Optimization of a Heavy-Duty Hydrogen-Fueled Internal Combustion Engine Injector for Optimum Performance and Emission Level
Abstract
Hydrogen is a promising zero-carbon fuel for internal combustion engines; however, the geometric optimization of injectors for low-pressure direct-injection (LPDI) systems under lean-burn conditions remains underexplored. This study presents a high-fidelity optimization framework that couples a validated computational fluid dynamics (CFD) combustion model with a surrogate-assisted multi-objective genetic algorithm (MOGA).
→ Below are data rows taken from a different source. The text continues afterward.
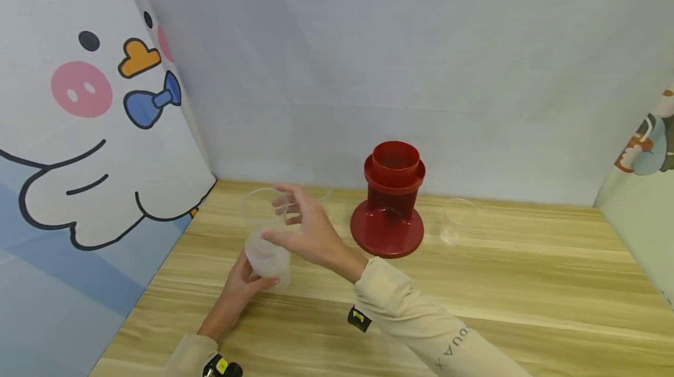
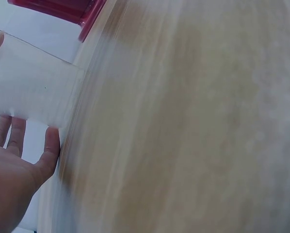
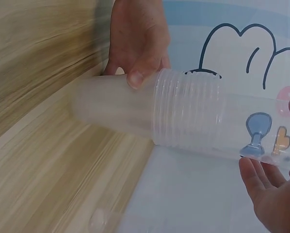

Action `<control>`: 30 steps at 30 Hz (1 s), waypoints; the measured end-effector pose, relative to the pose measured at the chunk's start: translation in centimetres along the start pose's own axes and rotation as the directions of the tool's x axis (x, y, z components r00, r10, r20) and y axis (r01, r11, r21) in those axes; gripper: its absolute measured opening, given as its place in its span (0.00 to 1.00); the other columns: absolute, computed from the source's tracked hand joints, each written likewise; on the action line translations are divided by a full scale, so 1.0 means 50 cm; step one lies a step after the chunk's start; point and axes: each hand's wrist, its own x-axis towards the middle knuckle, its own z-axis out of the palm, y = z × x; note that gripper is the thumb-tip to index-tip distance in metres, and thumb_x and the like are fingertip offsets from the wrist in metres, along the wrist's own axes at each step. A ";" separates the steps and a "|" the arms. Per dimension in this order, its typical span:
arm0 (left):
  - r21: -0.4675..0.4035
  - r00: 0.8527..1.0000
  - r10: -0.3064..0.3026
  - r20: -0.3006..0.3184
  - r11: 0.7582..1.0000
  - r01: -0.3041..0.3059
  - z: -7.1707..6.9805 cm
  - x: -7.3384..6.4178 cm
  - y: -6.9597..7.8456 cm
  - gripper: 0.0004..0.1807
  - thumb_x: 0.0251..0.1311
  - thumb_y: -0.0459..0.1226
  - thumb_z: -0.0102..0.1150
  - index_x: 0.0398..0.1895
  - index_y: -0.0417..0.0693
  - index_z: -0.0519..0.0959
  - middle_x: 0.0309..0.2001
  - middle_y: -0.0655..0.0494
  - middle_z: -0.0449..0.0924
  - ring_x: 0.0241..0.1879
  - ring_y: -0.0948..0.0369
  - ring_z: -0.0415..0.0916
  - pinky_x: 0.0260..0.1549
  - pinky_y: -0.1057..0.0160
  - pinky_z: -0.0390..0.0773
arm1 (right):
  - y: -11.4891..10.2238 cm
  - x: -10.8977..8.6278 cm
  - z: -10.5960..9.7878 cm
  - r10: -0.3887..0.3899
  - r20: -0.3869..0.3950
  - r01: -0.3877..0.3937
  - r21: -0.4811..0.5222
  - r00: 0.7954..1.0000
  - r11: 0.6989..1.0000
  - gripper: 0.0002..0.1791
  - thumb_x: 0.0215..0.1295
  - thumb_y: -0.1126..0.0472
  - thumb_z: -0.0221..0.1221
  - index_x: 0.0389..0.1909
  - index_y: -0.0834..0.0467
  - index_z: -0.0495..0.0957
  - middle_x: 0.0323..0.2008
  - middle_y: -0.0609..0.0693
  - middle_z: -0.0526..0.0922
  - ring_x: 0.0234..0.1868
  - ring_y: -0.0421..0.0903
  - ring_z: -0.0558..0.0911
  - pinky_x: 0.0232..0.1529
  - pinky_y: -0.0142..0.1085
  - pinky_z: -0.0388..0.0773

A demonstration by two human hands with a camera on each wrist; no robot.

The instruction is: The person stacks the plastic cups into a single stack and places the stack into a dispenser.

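Observation:
A stack of clear plastic cups (image 1: 271,263) stands upright on the wooden table at the left. My left hand (image 1: 237,295) grips its lower part, thumb on one side and fingers on the other. Several rims (image 3: 184,109) bunch together midway up in the right wrist view. From the top of the stack rises a single clear cup (image 3: 239,121), its lower end inside the others. My right hand (image 1: 310,230) holds this cup near its mouth between thumb and fingers. The left wrist view shows the left fingertips (image 2: 52,138) against the frosted-looking stack.
A red cylindrical holder (image 1: 387,230) with a wide round base stands right of the hands, near the back wall. To its right is another clear cup (image 1: 458,222). A faint clear cup (image 1: 327,198) shows behind the right hand. A cartoon-printed panel (image 1: 79,160) borders the table's left side.

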 end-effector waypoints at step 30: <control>-0.011 1.000 -0.006 0.005 1.000 0.006 -0.001 0.001 -0.006 0.45 0.50 0.28 0.66 0.70 0.51 0.53 0.63 0.51 0.62 0.58 0.64 0.65 0.50 0.61 0.72 | 0.060 -0.031 0.028 0.034 0.101 -0.018 -0.157 0.994 0.987 0.41 0.51 0.62 0.70 0.66 0.62 0.61 0.56 0.55 0.76 0.57 0.49 0.73 0.51 0.34 0.73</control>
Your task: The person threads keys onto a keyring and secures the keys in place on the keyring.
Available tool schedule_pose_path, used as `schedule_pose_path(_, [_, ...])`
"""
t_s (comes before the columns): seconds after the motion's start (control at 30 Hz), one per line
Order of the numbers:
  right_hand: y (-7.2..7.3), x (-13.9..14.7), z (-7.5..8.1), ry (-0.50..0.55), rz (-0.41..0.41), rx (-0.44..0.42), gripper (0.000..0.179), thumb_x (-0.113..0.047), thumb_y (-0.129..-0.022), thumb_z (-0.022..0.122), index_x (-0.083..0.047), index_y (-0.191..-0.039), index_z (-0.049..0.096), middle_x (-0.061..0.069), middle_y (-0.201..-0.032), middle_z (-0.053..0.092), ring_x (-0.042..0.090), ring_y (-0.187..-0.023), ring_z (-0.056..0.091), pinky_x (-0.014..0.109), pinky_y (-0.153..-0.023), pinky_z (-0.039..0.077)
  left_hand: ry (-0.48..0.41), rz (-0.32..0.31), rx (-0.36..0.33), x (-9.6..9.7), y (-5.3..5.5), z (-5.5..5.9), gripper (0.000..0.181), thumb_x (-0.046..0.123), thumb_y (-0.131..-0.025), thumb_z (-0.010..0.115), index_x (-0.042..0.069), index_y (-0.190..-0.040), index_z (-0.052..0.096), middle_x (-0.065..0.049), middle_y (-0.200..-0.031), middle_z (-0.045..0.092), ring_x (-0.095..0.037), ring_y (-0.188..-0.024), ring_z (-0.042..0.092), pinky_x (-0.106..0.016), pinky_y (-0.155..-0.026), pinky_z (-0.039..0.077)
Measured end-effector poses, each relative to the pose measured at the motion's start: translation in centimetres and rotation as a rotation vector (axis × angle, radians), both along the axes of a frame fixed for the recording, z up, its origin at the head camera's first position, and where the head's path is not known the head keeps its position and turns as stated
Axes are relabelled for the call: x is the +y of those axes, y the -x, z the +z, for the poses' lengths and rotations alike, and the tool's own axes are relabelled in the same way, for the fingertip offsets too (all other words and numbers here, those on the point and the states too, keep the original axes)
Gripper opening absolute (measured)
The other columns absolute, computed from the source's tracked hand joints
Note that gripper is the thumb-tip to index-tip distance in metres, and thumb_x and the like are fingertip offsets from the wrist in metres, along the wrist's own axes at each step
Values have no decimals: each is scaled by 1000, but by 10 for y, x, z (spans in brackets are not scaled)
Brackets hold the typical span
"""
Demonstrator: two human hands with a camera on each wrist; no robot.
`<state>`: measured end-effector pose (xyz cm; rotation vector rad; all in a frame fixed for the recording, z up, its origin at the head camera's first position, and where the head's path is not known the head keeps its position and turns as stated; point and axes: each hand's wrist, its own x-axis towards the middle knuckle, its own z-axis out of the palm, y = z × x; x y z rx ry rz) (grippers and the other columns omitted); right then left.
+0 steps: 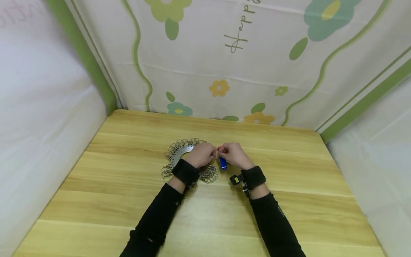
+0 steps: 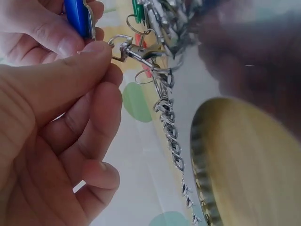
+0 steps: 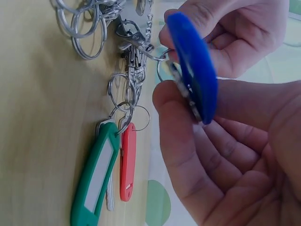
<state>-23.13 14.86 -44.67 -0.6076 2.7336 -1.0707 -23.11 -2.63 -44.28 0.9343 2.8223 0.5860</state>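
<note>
A flat silver metal ring [image 1: 177,156], hung all round with clasps and split rings, lies on the wooden table. My left hand [image 1: 202,155] reaches over its right side and pinches a small key ring [image 3: 160,73] between thumb and fingertips, right at the end of a metal clasp [image 2: 136,51]. Just to the right, my right hand [image 1: 234,156] grips a blue key tag [image 3: 195,66] between thumb and forefinger; a metal key shows along the tag's edge. Both hands' fingertips nearly meet. Below the clasps, a green key tag [image 3: 99,179] and a red key tag [image 3: 128,162] hang on their rings.
The wooden table [image 1: 128,207] runs to a white curtain [image 1: 199,71] printed with flowers at the back. White fabric stands along the left and right sides. A black band with a small camera [image 1: 236,179] is on the right wrist.
</note>
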Motion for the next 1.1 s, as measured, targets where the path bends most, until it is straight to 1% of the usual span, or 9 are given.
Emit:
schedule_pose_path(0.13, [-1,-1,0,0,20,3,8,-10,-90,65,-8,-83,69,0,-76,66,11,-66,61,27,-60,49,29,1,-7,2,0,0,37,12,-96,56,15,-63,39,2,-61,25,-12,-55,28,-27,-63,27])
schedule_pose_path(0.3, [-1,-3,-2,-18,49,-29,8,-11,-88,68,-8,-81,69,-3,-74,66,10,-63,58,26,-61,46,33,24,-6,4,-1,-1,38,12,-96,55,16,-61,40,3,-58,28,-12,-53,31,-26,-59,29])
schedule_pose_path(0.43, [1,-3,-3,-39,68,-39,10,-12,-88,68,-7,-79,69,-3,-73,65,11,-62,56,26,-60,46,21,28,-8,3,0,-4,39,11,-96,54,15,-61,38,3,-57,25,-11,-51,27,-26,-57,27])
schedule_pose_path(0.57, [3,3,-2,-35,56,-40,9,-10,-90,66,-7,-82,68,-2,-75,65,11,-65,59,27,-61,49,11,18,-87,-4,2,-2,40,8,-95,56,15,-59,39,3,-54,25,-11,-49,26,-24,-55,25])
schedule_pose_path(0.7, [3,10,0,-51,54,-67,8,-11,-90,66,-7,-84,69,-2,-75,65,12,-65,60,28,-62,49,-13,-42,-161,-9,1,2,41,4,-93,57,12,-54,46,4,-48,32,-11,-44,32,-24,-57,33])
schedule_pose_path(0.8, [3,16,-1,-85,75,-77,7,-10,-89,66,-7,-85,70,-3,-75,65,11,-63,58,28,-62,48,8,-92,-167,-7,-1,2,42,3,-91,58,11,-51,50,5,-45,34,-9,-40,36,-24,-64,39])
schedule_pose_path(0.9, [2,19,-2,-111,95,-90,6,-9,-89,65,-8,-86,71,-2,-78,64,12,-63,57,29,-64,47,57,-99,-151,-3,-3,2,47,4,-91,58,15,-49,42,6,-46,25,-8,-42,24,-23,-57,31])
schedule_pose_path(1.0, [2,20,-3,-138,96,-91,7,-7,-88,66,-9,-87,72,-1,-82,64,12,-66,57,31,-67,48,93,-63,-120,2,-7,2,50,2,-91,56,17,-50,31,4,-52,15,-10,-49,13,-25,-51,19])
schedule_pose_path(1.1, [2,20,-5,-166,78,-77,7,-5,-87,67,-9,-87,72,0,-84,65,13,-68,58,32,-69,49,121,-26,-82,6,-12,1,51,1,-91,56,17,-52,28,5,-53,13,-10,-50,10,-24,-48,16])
The CFD model was validated using particle image velocimetry (PIV) data from non-reacting flow experiments conducted in an optically accessible research engine developed by Sandia National Laboratories, ensuring accurate prediction of in-cylinder flow structures. The optimization focused on two critical geometric parameters: injector hole count and injection angle. Partial indicated mean effective pressure (pIMEP) and in-cylinder NOx emissions were selected as conflicting objectives to balance performance and emissions. Adaptive mesh refinement (AMR) was employed to resolve transient in-cylinder flow and combustion dynamics with high spatial accuracy. Among 22 evaluated configurations including both capped and uncapped designs, the injector featuring three holes at a 15.24◦ injection angle outperformed the baseline, delivering improved mixture uniformity, reduced knock tendency, and lower NOx emissions. These results demonstrate the potential of geometrybased optimization for advancing hydrogen-fueled LPDI engines toward cleaner and more efficient combustion strategies.